◆ What the task requires ◆
Each line of the listing below that includes "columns" must be copied.
******************************
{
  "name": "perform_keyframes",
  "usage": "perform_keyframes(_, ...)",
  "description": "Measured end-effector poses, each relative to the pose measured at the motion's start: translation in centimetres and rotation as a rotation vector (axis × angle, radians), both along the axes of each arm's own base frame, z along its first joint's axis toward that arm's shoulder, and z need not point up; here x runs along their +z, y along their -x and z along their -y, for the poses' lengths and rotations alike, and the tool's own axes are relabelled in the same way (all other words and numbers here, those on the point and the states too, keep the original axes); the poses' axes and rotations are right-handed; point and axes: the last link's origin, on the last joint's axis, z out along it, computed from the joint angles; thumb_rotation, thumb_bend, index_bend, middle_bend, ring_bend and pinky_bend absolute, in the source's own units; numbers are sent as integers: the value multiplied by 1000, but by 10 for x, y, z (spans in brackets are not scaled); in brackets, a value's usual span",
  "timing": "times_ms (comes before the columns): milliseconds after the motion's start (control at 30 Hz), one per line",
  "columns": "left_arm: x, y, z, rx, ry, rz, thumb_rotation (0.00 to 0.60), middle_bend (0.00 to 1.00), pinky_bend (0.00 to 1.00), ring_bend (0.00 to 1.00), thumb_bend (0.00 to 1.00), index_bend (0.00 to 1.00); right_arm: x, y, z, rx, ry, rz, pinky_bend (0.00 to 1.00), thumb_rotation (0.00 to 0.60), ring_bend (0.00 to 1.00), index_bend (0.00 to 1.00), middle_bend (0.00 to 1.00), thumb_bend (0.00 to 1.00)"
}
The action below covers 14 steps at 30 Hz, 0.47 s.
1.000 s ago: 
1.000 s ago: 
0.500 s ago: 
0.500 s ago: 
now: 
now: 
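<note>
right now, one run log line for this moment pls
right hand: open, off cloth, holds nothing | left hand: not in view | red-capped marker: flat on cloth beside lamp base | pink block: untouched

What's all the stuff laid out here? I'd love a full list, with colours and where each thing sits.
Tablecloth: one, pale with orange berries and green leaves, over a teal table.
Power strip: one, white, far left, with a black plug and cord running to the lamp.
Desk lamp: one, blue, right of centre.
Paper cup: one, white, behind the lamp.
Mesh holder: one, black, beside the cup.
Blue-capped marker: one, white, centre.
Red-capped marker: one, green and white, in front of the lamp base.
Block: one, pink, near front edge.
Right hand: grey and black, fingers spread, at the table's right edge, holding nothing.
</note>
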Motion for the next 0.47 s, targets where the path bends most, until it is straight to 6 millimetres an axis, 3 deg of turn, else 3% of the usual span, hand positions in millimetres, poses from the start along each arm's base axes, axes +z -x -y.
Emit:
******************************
◆ Answer box ◆
  "timing": "times_ms (comes before the columns): milliseconds after the motion's start (control at 30 Hz), one per line",
  "columns": "left_arm: x, y, z, rx, ry, rz, thumb_rotation (0.00 to 0.60), middle_bend (0.00 to 1.00), pinky_bend (0.00 to 1.00), ring_bend (0.00 to 1.00), thumb_bend (0.00 to 1.00), index_bend (0.00 to 1.00); right_arm: x, y, z, rx, ry, rz, pinky_bend (0.00 to 1.00), thumb_rotation (0.00 to 0.60), ring_bend (0.00 to 1.00), index_bend (0.00 to 1.00), middle_bend (0.00 to 1.00), thumb_bend (0.00 to 1.00)"

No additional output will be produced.